# Hunter turns 1 years old today!!!:)



## Hunter4628 (Mar 24, 2014)

8 weeks 


To 1 years old!


Getting bigger everyday!!


----------



## ksotto333 (Aug 3, 2011)

What a nice looking dog. Isn't that year of changes amazing?


----------



## glowingtoadfly (Feb 28, 2014)

My dog and your dog are birthday twins! Both fiery Aries pups. Is yours feisty like mine? Gorgeous!


----------



## Shade (Feb 20, 2012)

:birthday: Hunter!


----------



## fredh (Sep 10, 2013)

Happy Birthday Hunter!


----------



## Hunter4628 (Mar 24, 2014)

glowingtoadfly said:


> My dog and your dog are birthday twins! Both fiery Aries pups. Is yours feisty like mine? Gorgeous!


Thank you!

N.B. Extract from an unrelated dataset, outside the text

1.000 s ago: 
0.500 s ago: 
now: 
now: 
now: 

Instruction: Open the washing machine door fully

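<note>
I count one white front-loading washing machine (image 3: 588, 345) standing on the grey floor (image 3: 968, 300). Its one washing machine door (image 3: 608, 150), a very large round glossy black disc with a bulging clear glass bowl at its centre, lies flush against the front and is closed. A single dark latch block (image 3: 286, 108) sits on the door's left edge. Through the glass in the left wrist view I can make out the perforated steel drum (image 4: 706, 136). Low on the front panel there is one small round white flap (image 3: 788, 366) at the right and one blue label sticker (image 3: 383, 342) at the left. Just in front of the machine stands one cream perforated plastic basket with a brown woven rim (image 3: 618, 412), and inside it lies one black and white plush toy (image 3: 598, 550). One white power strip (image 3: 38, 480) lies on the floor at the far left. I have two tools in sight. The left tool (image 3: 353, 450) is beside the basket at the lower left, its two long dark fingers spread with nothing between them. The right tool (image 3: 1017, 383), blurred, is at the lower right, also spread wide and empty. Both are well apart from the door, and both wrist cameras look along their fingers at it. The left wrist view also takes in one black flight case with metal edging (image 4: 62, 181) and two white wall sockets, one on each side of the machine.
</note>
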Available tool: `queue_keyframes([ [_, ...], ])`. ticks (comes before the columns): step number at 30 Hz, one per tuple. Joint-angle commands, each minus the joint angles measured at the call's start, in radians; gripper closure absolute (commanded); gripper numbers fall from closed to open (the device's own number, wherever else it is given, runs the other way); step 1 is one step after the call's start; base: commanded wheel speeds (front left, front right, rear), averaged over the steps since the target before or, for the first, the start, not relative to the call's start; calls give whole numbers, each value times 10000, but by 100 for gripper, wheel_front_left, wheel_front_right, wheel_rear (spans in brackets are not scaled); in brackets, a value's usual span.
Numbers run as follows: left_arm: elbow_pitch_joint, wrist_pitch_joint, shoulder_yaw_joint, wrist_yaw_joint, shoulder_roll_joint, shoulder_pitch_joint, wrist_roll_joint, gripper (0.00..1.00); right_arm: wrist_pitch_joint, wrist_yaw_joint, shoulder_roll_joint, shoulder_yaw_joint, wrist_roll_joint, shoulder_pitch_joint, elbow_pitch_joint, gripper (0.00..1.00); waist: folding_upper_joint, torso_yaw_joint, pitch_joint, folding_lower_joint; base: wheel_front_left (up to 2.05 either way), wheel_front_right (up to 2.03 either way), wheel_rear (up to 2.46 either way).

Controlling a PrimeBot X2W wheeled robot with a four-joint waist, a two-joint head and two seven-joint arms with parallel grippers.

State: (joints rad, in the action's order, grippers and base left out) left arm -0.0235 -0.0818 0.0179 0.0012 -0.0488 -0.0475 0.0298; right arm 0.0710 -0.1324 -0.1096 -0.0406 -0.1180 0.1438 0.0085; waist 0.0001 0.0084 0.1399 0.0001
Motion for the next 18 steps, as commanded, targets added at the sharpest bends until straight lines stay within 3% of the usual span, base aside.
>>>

And sometimes he is ! Haha


----------



## glowingtoadfly (Feb 28, 2014)

Haha, I enjoy a good fiery dog!


----------



## Hunter4628 (Mar 24, 2014)

Thanks to those who wished my boy happy birthday!


----------



## Loneforce (Feb 12, 2012)

Happy Birthday Hunter!!


----------



## RiverDan (Mar 22, 2013)

Happy birthday Hunter!!!!


----------



## KathrynApril (Oct 3, 2013)

He looks great!


----------



## Msmaria (Mar 2, 2013)

Happy Birthday Hunter, you handsome boy!


----------



## Daisy&Lucky's Mom (Apr 24, 2011)

Happy 1st Birthday handsome Hunter. Wishing you lots of fun .


----------



## Hunter4628 (Mar 24, 2014)

Thank you all for the birthday wishes


----------